Press Esc to hide this help

Wizualizacja EKG i Detekcja Arytmii — baza MIT-BIH

Źródło danych — PhysioNet MIT-BIH Arrhythmia Database

Baza MIT-BIH Arrhythmia Database jest publicznie dostępnym zbiorem nagrań elektrokardiograficznych opublikowanym przez PhysioNet pod adresem:

https://physionet.org/content/mitdb/1.0.0/

Zawiera 48 półgodzinnych nagrań dwukanałowych zebranych od 47 pacjentów w Beth Israel Hospital w Bostonie w latach 1975–1979. Nagrania zostały manualnie zaadnotowane przez co najmniej dwóch niezależnych kardiologów i są szeroko stosowane w badaniach nad automatyczną detekcją arytmii.

Rekord 205

Przykład korzysta z rekordu 205 — nagrania 59-letniego mężczyzny leczonego Digoksyną i Quinaglutem. Rekord zawiera przypadki częstoskurczu komorowego (VT) i jest często cytowany w literaturze jako trudny diagnostycznie ze względu na dwie morfologicznie odmienne formy dodatkowych pobudzeń komorowych (PVC).

Parametry nagrania:

ParametrWartość
Czas trwania≈ 30 min
Częstotliwość próbkowania360 Hz
Liczba próbek650 000
Kanał 1 (MLII)Zmodyfikowane odprowadzenie kończynowe II
Kanał 2 (V1)Odprowadzenie przedsercowe V1
Rozdzielczość12 bitów, wzmocnienie 200 LSB/mV, punkt zerowy 1024

Wartości surowe przechowywane są jako liczby całkowite bez jednostek (tzw. wartości ADC). Przeliczenie na miliwolty:

\[\text{mV} = \frac{\text{ADC} - 1024}{200}\]

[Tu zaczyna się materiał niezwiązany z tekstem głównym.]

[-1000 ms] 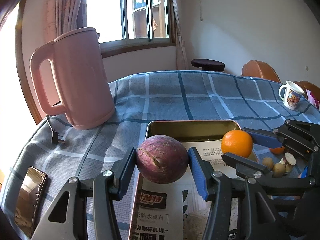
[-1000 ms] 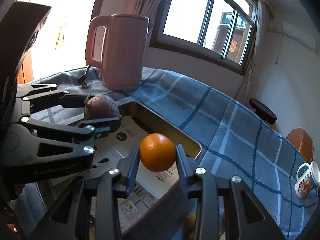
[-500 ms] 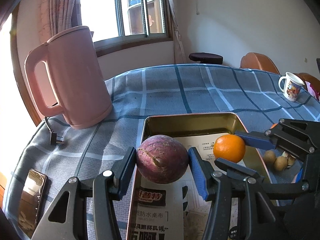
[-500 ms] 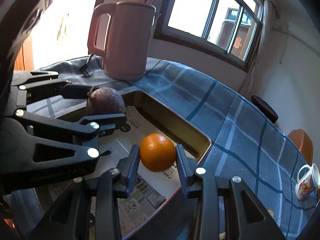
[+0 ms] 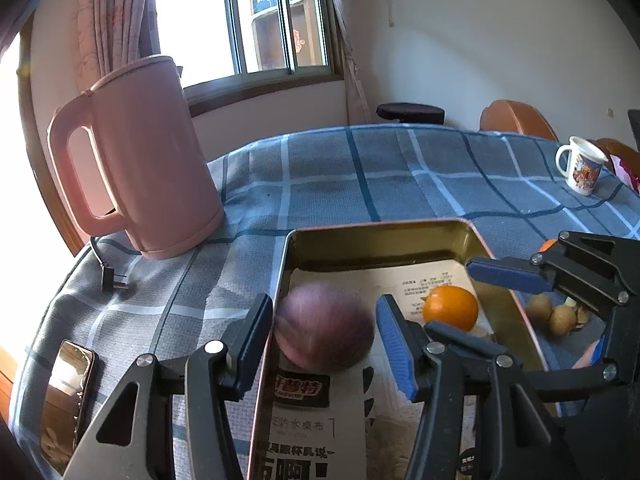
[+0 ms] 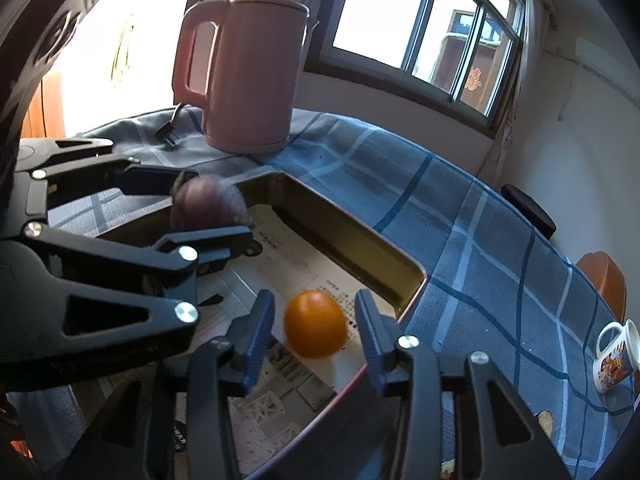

Zakres rzeczywistych wartości w pliku rec205 mieści się w przedziale 589–1315 (MLII) i 718–1106 (V1), co odpowiada amplitudzie sygnału w granicach ok. ±1,5 mV.

Przygotowanie danych

Oryginalne pliki nagrania (205.hea, 205.dat, 205.atr) są dostarczane w formacie MIT-BIH i wymagają konwersji do formatu binarnego rozpoznawanego przez RetractorDB.

Format MIT-BIH 212

Sygnał w pliku 205.dat jest spakowany dwanaście-bitowo w formacie 212: każde trzy bajty przechowują dwie kolejne próbki obu kanałów według schematu:

[B0][B1][B2] → MLII = B0  | ((B1 & 0x0F) << 8)
               V1   = B2  | ((B1 >>  4)  << 8)

Wartości są 12-bitowe ze znakiem (zakres –2048..2047).

Konwersja do formatu RetractorDB

Skrypt examples/ecg/mitbih2rdb.py czyta nagłówek 205.hea, dekoduje pary próbek i zapisuje je jako rekordy int32 little-endian do pliku rec205:

650 000 rekordów × 2 pola × 4 bajty = 5 200 000 bajtów

Jednocześnie skrypt generuje skrypt RQL odtwarzający sygnał (rec205-replay.rql). Plik deskryptora rec205.desc jest tworzony przez build.sh.

Całość przygotowania uruchamia się jednym poleceniem z katalogu głównego projektu:

bash examples/ecg/build.sh

Wynikiem są trzy pliki w katalogu examples/ecg/rec205/:

PlikGenerujeOpis
rec205mitbih2rdb.pyDane binarne (int32 LE)
rec205.descbuild.shDeskryptor strumienia
rec205-replay.rqlmitbih2rdb.pySkrypt RQL odtwarzania

Zapytanie RQL

Plik rec205-replay.rql definiuje dwa strumienie:

DECLARE MLII INTEGER, V1 INTEGER STREAM ecg, 1/360 FILE 'rec205'

SELECT ecg.MLII, ecg.V1 STREAM s205out FROM ecg VOLATILE

Klauzula STREAM ecg, 1/360 określa interwał czasowy jednej próbki jako 1/360 s, co odpowiada rzeczywistej częstotliwości próbkowania 360 Hz. Klauzula TYPE DEVICE w deskryptorze powoduje, że plik rec205 jest czytany sekwencyjnie w pętli (po ostatniej próbce odczyt wraca do początku), co umożliwia ciągłe odtwarzanie nagrania.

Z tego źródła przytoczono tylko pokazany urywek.